The US Securities and Exchange Commission (SEC) just confirmed that it does not plan to regulate Bitcoin and Ether. For ICOs, it’s a different story.
Head of the SEC’s Division of Corporation Finance William Hinman just gave a speech at the Yahoo Finance All Markets Summit in San Francisco where he addressed the SEC’s stance on cryptocurrency.
“When I look at Bitcoin today, I do not see a central third party whose efforts are a key determining factor in the enterprise. The network on which Bitcoin functions is operational and appears to have been decentralized for some time, perhaps from inception. Applying the disclosure regime of the federal securities laws to the offer and resale of Bitcoin would seem to add little value…
And, as with Bitcoin, applying the disclosure regime of the federal securities laws to current transactions in Ether would seem to add little value.”
Hinman says not every ICO is necessarily a security, and the SEC’s determination relies on a number of issues.

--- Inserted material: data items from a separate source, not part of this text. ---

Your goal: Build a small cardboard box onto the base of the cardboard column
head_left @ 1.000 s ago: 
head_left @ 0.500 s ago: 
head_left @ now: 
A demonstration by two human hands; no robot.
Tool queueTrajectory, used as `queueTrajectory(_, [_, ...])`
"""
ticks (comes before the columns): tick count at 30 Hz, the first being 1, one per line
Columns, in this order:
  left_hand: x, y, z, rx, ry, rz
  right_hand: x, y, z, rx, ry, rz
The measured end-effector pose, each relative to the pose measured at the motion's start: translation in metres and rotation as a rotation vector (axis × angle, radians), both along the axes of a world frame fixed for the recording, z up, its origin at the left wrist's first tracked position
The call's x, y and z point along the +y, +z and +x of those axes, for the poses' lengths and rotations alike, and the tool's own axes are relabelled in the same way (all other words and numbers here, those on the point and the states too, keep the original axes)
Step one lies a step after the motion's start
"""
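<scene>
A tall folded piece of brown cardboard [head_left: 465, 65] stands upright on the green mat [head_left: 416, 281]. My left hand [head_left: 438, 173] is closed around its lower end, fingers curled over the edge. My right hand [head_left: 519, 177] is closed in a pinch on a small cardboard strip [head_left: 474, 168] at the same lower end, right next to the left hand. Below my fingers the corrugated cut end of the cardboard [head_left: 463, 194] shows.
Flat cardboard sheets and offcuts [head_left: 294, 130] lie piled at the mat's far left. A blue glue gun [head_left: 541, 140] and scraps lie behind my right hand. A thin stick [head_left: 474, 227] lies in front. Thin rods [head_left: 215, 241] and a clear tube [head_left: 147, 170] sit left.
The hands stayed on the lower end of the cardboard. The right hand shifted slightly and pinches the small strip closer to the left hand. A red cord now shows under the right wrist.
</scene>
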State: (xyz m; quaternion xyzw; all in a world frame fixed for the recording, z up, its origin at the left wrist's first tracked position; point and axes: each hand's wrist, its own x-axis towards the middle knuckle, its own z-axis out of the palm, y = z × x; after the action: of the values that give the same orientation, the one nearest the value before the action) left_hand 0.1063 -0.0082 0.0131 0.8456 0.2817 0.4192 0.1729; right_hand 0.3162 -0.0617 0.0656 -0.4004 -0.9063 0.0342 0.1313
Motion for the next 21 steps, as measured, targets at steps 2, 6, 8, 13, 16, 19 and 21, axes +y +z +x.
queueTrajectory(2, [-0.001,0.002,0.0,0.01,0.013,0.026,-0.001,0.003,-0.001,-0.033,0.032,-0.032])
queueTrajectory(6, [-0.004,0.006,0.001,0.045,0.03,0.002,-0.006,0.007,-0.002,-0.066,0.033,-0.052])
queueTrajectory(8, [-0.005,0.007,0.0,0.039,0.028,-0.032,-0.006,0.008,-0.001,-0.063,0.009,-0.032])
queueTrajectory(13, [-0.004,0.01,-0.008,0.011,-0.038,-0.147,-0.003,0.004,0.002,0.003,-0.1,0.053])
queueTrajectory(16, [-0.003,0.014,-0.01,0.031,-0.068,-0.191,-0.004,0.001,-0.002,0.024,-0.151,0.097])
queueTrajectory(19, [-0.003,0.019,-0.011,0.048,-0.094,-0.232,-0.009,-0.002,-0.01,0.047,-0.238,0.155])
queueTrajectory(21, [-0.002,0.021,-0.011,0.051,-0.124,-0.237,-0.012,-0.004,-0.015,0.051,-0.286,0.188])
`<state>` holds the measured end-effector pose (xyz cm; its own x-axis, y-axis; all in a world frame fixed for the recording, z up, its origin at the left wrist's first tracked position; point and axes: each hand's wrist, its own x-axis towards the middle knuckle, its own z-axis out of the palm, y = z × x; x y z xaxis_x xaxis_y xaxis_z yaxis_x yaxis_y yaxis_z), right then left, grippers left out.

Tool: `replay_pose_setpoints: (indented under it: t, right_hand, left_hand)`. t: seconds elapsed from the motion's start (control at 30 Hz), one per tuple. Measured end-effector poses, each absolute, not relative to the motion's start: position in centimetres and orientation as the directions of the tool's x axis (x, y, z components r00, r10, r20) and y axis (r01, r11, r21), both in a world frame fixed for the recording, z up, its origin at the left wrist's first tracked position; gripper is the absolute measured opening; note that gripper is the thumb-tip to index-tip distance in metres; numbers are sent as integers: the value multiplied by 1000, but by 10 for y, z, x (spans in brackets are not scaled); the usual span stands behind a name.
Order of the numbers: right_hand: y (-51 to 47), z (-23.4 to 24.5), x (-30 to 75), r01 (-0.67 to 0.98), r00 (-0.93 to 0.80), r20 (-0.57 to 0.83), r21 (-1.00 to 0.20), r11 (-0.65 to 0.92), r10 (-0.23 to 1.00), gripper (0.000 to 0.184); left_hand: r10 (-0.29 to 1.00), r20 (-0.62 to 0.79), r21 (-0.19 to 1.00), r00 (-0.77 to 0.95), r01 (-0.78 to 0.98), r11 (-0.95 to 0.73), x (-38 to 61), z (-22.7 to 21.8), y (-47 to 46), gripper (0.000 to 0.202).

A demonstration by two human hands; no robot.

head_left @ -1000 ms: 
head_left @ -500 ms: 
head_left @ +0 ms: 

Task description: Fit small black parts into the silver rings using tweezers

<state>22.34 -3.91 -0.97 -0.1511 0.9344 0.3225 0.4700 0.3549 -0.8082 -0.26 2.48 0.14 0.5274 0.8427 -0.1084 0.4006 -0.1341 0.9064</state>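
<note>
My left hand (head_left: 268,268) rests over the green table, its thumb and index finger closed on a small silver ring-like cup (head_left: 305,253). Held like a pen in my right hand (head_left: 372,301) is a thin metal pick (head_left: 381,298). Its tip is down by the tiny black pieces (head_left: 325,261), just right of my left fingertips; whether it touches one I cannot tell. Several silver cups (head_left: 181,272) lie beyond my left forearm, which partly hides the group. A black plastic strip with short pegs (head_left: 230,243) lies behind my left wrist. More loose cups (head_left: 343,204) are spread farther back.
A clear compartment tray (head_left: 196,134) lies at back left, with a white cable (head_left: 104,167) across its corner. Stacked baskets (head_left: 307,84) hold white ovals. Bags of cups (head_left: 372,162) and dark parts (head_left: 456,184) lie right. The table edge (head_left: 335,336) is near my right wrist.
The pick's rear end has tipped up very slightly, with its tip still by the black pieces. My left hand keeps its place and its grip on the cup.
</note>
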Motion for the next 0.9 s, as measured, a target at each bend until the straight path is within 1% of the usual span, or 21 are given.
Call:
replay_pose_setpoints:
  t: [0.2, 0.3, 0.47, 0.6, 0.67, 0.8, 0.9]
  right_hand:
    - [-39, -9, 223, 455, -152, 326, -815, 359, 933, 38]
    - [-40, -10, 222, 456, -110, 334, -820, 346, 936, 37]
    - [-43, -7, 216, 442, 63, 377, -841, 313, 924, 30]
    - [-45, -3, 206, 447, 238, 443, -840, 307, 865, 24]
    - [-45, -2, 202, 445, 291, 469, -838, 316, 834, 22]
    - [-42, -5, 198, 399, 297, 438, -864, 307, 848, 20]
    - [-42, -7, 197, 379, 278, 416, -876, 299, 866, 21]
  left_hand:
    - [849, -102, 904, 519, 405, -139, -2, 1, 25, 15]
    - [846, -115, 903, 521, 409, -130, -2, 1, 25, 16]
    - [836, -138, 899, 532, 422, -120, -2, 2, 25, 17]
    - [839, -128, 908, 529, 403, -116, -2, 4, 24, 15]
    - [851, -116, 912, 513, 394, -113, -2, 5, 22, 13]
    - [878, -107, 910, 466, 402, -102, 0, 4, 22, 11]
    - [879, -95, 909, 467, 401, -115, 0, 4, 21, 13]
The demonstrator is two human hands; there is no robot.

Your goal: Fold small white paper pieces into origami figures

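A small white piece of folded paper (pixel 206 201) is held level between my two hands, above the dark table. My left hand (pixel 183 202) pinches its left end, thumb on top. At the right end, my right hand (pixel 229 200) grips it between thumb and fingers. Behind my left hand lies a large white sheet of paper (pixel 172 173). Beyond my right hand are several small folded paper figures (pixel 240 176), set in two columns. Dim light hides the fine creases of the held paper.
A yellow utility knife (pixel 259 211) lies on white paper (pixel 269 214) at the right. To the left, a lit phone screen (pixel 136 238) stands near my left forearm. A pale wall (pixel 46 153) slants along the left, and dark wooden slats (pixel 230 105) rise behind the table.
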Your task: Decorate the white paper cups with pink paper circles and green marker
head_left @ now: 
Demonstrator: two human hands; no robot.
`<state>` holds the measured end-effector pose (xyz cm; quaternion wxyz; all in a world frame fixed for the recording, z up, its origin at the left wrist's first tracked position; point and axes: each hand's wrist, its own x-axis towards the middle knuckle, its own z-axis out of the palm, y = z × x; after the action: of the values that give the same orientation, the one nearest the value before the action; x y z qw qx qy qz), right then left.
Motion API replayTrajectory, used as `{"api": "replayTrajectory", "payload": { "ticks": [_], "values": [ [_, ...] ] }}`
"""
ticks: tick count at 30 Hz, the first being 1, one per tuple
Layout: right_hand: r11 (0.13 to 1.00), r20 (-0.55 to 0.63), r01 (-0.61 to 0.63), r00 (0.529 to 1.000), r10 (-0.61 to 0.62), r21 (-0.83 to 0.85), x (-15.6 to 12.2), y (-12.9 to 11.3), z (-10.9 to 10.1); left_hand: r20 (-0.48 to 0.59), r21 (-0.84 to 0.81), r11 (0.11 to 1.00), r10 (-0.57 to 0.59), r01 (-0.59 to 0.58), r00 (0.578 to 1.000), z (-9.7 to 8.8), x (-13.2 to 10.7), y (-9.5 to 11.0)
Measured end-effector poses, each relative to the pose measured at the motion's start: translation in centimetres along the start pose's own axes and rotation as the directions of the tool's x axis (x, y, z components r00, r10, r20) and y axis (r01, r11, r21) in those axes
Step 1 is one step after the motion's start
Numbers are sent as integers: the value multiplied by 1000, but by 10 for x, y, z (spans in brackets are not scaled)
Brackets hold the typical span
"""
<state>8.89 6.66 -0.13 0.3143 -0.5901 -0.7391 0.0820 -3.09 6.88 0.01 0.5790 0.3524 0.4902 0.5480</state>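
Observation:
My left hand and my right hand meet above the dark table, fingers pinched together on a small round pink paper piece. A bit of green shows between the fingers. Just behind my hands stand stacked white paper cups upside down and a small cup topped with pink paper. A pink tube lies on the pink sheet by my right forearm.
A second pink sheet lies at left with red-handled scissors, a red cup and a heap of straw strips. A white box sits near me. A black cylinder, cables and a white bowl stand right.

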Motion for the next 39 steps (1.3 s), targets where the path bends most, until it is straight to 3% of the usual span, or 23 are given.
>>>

What are some of the factors to consider in assessing whether a digital asset is offered as an investment contract and is thus a security? Primarily, consider whether a third party – be it a person, entity or coordinated group of actors – drives the expectation of a return. That question will always depend on the particular facts and circumstances, and this list is illustrative, not exhaustive:
- Is there a person or group that has sponsored or promoted the creation and sale of the digital asset, the efforts of whom play a significant role in the development and maintenance of the asset and its potential increase in value?
- Has this person or group retained a stake or other interest in the digital asset such that it would be motivated to expend efforts to cause an increase in value in the digital asset? Would purchasers reasonably believe such efforts will be undertaken and may result in a return on their investment in the digital asset?
- Has the promoter raised an amount of funds in excess of what may be needed to establish a functional network, and, if so, has it indicated how those funds may be used to support the value of the tokens or to increase the value of the enterprise? Does the promoter continue to expend funds from proceeds or operations to enhance the functionality and/or value of the system within which the tokens operate?
- Are purchasers “investing,” that is seeking a return? In that regard, is the instrument marketed and sold to the general public instead of to potential users of the network for a price that reasonably correlates with the market value of the good or service in the network?
- Does application of the Securities Act protections make sense? Is there a person or entity others are relying on that plays a key role in the profit-making of the enterprise such that disclosure of their activities and plans would be important to investors? Do informational asymmetries exist between the promoters and potential purchasers/investors in the digital asset?
- Do persons or entities other than the promoter exercise governance rights or meaningful influence?
Hinman says the SEC’s goal is to clear up confusion on whether cryptocurrencies and ICOs are securities, and is “prepared to provide more formal interpretive or no-action guidance about the proper characterization of a digital asset in a proposed use.”